Task
Using the records below, repeat exactly the lines from the one holding "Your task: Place" through the one holding "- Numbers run", both ends included, and no others.

Dataset records:
□ □ □ □

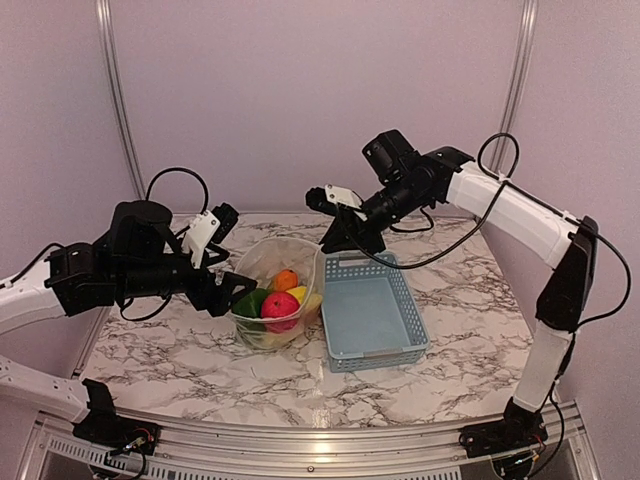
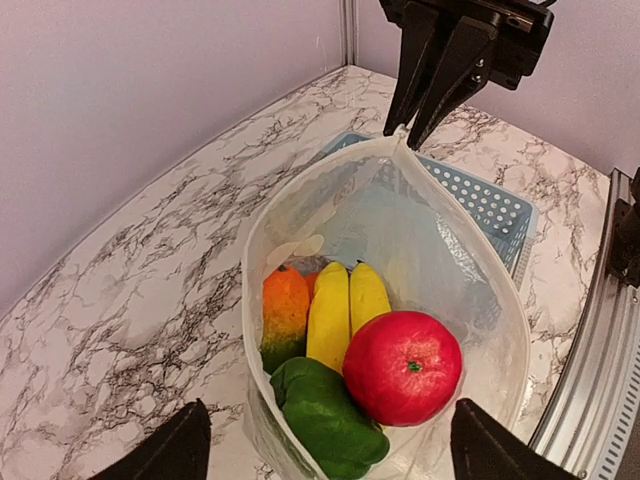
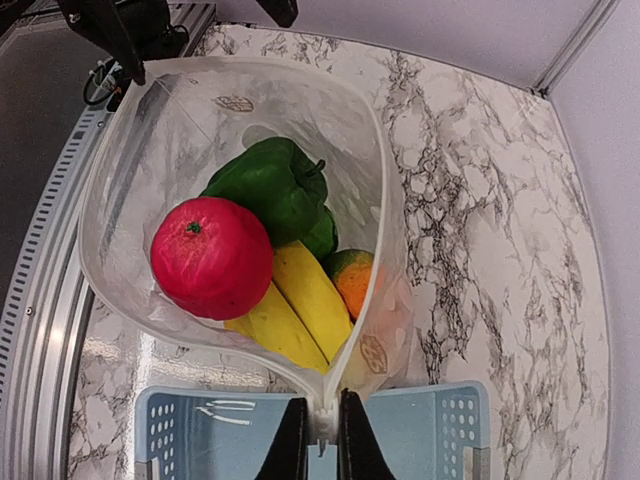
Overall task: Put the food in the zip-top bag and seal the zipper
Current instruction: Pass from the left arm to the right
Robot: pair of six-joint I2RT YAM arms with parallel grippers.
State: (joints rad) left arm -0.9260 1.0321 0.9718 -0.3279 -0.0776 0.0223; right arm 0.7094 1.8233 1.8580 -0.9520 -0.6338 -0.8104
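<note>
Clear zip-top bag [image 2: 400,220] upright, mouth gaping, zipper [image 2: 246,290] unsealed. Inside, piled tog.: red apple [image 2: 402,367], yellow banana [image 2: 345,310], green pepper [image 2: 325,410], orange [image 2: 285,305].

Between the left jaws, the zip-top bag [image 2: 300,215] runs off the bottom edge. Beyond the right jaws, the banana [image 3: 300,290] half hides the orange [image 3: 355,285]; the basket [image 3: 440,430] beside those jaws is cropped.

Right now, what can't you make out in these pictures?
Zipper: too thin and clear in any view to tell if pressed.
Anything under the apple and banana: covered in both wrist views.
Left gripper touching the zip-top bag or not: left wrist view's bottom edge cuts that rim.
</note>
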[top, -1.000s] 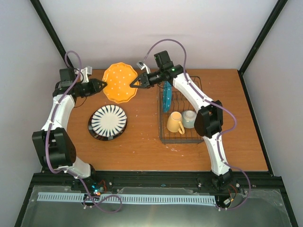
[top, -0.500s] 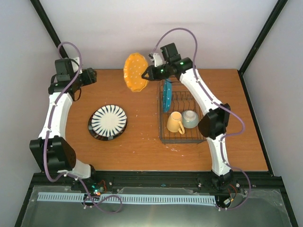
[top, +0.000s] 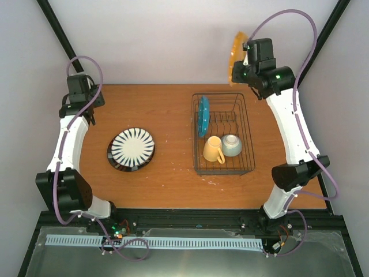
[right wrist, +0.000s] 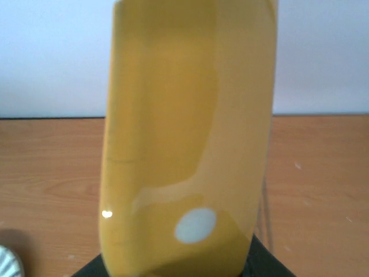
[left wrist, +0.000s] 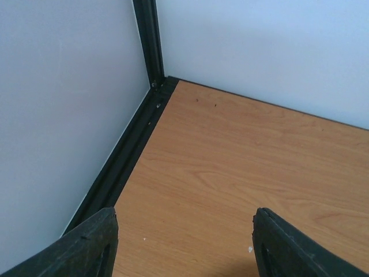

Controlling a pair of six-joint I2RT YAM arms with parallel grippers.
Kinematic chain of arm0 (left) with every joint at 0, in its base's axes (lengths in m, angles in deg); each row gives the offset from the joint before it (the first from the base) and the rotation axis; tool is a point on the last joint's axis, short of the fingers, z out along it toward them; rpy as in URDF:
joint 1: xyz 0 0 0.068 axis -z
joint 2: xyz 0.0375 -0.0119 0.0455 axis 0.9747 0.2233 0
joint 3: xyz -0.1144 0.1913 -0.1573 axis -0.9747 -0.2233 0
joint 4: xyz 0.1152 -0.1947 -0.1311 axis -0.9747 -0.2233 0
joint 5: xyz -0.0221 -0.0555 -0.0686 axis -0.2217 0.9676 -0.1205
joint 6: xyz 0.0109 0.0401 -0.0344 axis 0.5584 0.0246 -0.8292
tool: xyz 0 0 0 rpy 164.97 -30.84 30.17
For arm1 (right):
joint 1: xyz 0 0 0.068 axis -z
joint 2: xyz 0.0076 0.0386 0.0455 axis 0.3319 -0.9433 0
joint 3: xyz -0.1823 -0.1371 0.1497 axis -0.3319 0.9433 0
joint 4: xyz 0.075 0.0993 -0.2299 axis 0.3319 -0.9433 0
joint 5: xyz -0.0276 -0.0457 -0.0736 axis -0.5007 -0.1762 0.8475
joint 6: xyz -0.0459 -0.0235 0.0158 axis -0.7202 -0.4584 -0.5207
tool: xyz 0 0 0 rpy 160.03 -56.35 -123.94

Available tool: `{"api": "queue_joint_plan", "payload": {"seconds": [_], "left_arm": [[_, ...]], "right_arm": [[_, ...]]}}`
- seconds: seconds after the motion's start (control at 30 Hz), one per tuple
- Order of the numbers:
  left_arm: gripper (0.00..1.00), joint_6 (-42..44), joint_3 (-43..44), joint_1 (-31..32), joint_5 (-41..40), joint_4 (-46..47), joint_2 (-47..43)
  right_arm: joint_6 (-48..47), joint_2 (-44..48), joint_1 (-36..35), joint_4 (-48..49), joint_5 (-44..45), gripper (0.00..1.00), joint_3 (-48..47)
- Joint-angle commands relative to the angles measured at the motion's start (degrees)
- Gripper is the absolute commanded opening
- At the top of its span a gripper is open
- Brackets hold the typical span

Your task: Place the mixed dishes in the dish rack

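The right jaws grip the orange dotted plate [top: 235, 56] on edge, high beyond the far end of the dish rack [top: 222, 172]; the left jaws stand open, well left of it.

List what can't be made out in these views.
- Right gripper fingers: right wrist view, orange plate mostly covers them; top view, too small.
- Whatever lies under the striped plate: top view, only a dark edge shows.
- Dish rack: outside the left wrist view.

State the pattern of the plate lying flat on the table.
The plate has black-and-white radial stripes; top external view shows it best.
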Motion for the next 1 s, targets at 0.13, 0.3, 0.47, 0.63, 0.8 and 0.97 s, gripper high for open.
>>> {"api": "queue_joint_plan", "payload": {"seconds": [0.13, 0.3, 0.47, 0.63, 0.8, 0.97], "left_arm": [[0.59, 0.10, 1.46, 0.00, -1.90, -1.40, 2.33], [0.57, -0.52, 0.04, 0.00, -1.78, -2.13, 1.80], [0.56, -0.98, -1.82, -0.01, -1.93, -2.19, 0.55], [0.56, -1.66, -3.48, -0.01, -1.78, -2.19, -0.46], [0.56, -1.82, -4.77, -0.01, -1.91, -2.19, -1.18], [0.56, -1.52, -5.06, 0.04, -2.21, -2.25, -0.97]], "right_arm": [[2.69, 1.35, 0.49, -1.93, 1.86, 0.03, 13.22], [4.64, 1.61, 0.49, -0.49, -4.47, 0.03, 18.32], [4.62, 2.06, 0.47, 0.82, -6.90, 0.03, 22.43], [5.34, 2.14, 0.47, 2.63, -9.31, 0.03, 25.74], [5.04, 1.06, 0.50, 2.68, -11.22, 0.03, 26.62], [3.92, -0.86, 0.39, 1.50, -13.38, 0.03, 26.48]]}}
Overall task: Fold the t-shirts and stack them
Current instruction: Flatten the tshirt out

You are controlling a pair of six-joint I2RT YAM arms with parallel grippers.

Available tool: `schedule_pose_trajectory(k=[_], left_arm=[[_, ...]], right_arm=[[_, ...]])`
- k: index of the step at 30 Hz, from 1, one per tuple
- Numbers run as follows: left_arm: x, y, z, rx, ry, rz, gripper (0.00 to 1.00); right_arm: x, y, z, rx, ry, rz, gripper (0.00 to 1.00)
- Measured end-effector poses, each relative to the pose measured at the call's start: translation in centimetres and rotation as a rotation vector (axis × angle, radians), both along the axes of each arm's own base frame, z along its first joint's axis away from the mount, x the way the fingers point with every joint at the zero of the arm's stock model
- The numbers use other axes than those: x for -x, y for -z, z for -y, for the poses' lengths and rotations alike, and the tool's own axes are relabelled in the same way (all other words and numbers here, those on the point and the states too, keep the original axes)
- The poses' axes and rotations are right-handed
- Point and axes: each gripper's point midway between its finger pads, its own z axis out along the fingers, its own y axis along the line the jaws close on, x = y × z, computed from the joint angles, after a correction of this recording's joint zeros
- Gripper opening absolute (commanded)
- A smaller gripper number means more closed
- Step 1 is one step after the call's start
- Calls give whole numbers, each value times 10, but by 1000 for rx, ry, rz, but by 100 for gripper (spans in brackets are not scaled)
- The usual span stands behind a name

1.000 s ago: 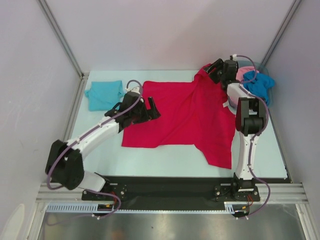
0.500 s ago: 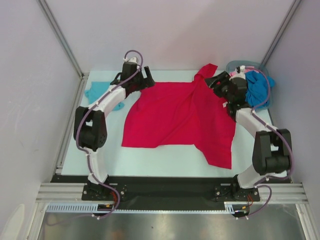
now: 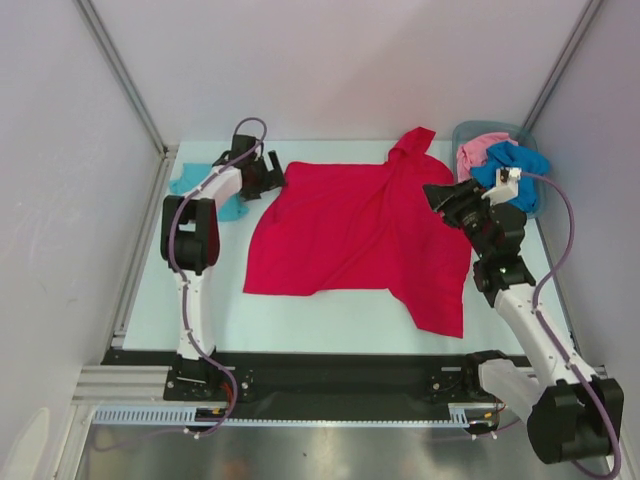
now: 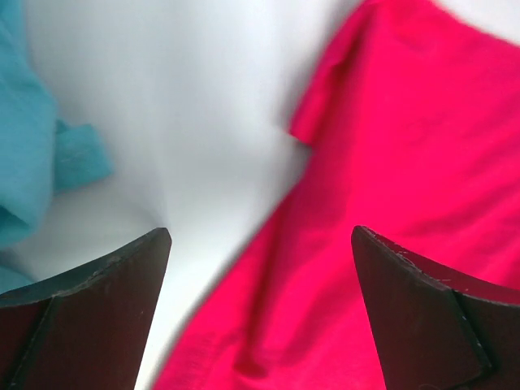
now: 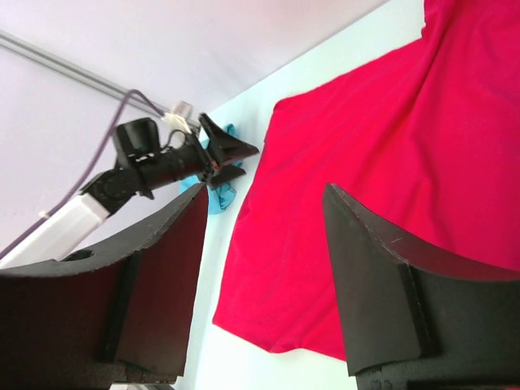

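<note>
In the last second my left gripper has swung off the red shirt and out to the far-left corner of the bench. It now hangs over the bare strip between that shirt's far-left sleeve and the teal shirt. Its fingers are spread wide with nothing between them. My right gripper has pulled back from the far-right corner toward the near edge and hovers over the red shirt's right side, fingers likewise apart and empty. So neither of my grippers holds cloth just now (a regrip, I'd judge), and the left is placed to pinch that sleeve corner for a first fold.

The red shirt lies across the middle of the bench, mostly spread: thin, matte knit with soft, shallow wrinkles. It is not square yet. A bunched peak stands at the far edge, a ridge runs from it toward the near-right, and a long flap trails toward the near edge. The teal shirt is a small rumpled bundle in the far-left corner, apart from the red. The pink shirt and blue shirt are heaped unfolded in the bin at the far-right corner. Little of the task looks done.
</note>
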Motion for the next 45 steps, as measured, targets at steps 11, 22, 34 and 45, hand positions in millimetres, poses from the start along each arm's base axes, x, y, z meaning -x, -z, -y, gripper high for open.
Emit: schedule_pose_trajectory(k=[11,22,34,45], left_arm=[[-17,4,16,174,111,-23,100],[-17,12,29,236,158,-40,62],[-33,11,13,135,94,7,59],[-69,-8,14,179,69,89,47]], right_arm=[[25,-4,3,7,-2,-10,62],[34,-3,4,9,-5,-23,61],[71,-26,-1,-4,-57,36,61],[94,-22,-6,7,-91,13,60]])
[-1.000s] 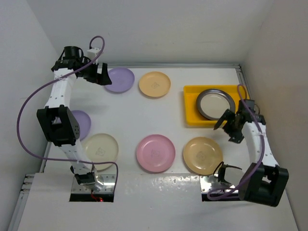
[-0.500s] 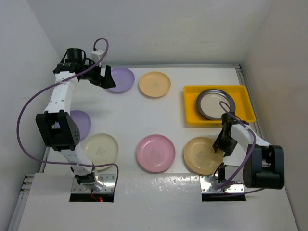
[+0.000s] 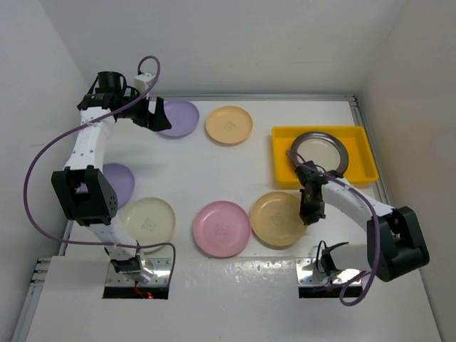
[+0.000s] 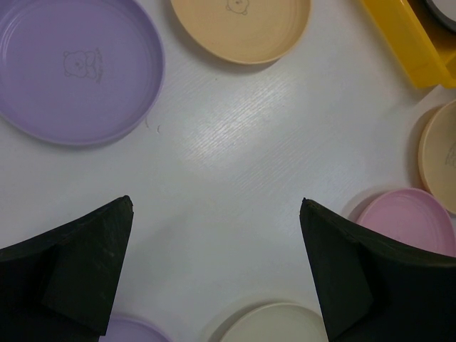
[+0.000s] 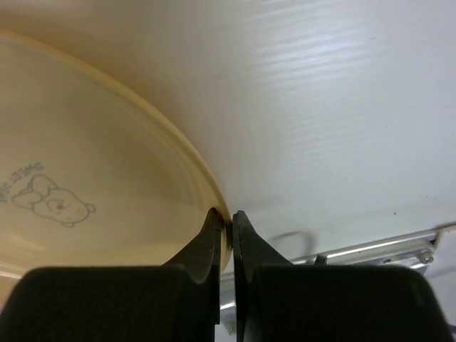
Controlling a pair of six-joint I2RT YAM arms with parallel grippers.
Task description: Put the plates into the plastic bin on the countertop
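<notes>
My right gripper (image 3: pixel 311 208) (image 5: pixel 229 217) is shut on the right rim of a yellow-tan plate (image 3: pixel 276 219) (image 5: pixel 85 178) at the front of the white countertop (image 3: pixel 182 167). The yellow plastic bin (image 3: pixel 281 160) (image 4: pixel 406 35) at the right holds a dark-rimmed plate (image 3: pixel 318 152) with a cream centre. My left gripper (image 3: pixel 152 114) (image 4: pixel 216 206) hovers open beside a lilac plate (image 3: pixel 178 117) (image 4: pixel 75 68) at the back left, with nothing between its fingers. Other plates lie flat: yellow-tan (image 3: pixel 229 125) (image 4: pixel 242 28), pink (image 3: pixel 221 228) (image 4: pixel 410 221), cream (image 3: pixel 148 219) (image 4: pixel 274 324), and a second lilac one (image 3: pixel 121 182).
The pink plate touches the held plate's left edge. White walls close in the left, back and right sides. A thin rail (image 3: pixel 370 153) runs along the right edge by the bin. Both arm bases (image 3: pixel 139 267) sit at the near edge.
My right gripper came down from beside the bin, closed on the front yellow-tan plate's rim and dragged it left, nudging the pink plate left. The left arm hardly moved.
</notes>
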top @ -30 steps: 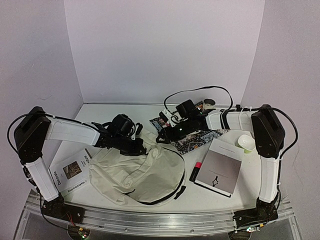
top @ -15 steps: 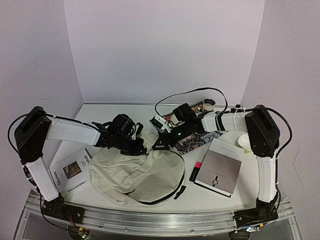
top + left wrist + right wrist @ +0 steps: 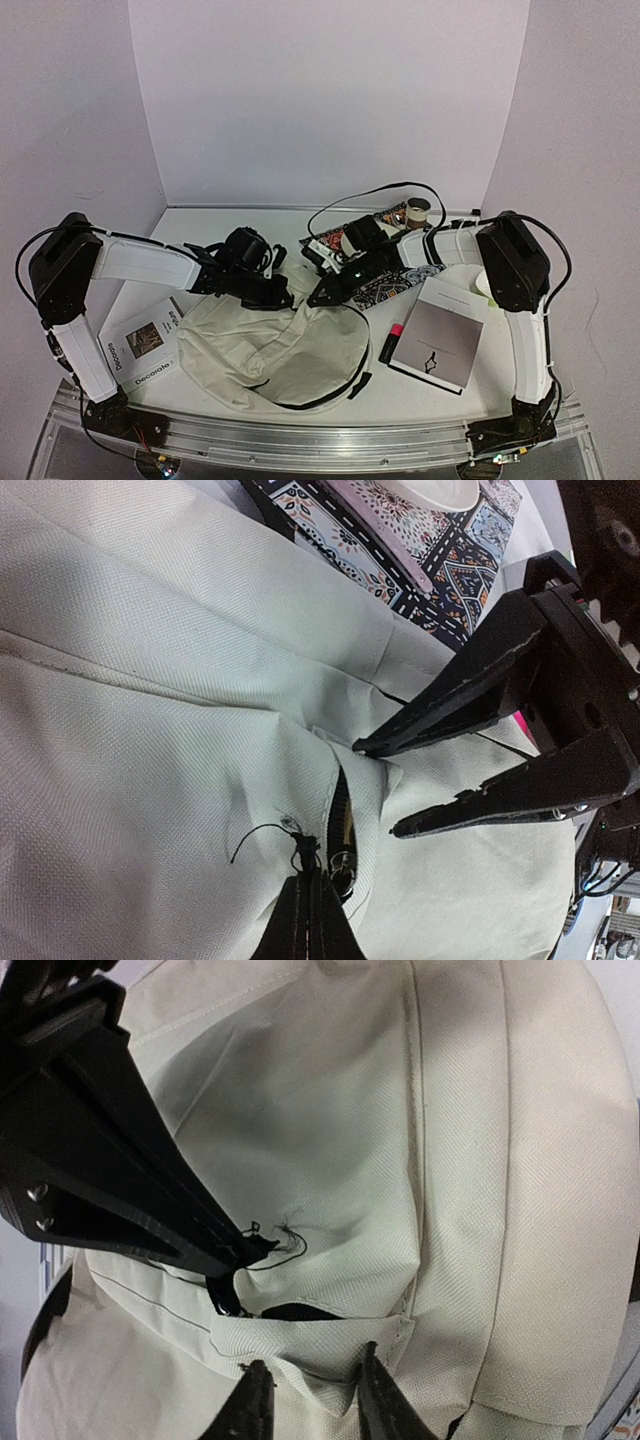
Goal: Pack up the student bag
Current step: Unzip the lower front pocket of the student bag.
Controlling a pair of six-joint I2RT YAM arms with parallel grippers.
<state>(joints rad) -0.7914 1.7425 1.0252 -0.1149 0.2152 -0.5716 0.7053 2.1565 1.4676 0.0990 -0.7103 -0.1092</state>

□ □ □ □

Solution for this exercise
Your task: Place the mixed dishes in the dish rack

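The right jaws grip the orange dotted plate [top: 235, 56] on edge, high beyond the far end of the dish rack [top: 222, 172]; the left jaws stand open, well left of it.

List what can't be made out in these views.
- Right gripper fingers: right wrist view, orange plate mostly covers them; top view, too small.
- Whatever lies under the striped plate: top view, only a dark edge shows.
- Dish rack: outside the left wrist view.

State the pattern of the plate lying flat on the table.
The plate has black-and-white radial stripes; top external view shows it best.
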Motion for the next 1 s, targets at 0.13, 0.3, 0.47, 0.63, 0.8 and 0.97 s, gripper high for open.
>>> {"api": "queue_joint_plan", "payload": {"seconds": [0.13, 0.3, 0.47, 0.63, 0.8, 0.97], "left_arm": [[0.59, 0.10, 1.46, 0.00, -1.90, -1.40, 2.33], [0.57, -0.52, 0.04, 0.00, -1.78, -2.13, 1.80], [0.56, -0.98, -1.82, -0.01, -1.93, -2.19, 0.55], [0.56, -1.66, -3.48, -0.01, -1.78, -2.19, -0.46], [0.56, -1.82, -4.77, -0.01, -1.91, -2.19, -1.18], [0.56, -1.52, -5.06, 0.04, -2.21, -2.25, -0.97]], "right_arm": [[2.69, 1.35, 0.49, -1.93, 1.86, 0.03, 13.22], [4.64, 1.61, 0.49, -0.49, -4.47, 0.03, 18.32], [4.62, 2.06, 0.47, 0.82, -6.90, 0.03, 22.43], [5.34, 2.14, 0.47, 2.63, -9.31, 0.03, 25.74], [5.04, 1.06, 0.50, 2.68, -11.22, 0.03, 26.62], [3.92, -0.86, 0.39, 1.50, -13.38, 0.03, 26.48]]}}
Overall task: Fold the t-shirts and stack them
Current instruction: Flatten the tshirt out

You are controlling a pair of six-joint I2RT YAM arms with parallel grippers.

Available tool: `schedule_pose_trajectory(k=[_], left_arm=[[_, ...]], right_arm=[[_, ...]])`
- k: index of the step at 30 Hz, from 1, one per tuple
- Numbers run as follows: left_arm: x, y, z, rx, ry, rz, gripper (0.00 to 1.00); right_arm: x, y, z, rx, ry, rz, gripper (0.00 to 1.00)

The answer contains nothing more.